Additionally, the defense part of that “pitching and defense” strategy hasn’t exactly played out for either team yet. The Mariners have the worst UZR in the American League at -16.8, just fractionally behind the A’s, who stand at -16.4. Both teams tried sacrificing defense for offense in left field, going with Milton Bradley and Josh Willingham respectively, and it hasn’t worked out in either case. Bradley has already been released, and while the A’s are likely to stick with Willingham, you do wonder if they might eventually move him to DH if Hideki Matsui doesn’t start hitting soon.

Speaking of DHs, the Mariners are using ex-Athletic Jack Cust at the position.
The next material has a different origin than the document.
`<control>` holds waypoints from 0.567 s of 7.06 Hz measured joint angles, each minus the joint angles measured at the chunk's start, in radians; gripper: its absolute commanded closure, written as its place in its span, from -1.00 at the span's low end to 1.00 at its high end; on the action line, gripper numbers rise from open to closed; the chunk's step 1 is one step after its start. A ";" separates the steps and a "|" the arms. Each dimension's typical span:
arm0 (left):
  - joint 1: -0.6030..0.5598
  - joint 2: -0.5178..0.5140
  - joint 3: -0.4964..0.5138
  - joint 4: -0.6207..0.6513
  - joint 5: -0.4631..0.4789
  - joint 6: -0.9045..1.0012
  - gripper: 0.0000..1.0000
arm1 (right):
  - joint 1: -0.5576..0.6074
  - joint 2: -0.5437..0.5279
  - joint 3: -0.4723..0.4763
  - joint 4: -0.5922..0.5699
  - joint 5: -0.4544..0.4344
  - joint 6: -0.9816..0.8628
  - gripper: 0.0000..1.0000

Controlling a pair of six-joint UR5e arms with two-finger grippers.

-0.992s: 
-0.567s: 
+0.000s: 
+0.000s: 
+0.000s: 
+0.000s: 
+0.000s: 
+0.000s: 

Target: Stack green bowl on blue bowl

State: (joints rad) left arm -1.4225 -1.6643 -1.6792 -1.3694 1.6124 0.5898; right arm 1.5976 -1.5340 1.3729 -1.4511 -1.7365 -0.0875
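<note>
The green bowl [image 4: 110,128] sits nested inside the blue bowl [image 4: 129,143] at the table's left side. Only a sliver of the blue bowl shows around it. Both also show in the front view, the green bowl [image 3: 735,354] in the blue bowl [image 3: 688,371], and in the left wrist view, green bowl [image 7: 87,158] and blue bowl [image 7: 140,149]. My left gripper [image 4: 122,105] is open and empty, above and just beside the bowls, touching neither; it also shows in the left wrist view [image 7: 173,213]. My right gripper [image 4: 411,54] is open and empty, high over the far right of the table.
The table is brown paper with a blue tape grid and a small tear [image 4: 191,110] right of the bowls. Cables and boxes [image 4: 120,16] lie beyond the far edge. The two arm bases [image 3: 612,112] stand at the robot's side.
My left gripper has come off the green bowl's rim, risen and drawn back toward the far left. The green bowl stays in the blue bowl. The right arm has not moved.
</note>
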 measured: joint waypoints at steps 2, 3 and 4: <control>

While he’s still walking as frequently as normal, he still has yet to hit a home run all season, and his lack of power has forced the team to use the likes of Adam Kennedy and Miguel Olivo in the clean-up spot at times. The A’s can empathize, as they also have a high walk hitter in the middle of their order who has yet to leave the yard – that being Daric Barton.

The similarities extend even to the standings. The Mariners are 22-24, while the A’s are 22-25. Both teams are 11-12 at home; Seattle has a half game advantage on the road, where they are 11-12 compared to the 11-13 mark the A’s have put up away from the bay. And, to top it off, affter yesterday’s games both teams are currently the owners of five game streaks – the Mariners have won five in a row, while the A’s have lost five in a row.

I don’t think either GM set out to have a roster like this, as both teams made moves over the winter to try and improve their on their offensive problems of a year ago. In both cases, however, it hasn’t helped, and the teams are being carried by epic performances from their starting pitchers.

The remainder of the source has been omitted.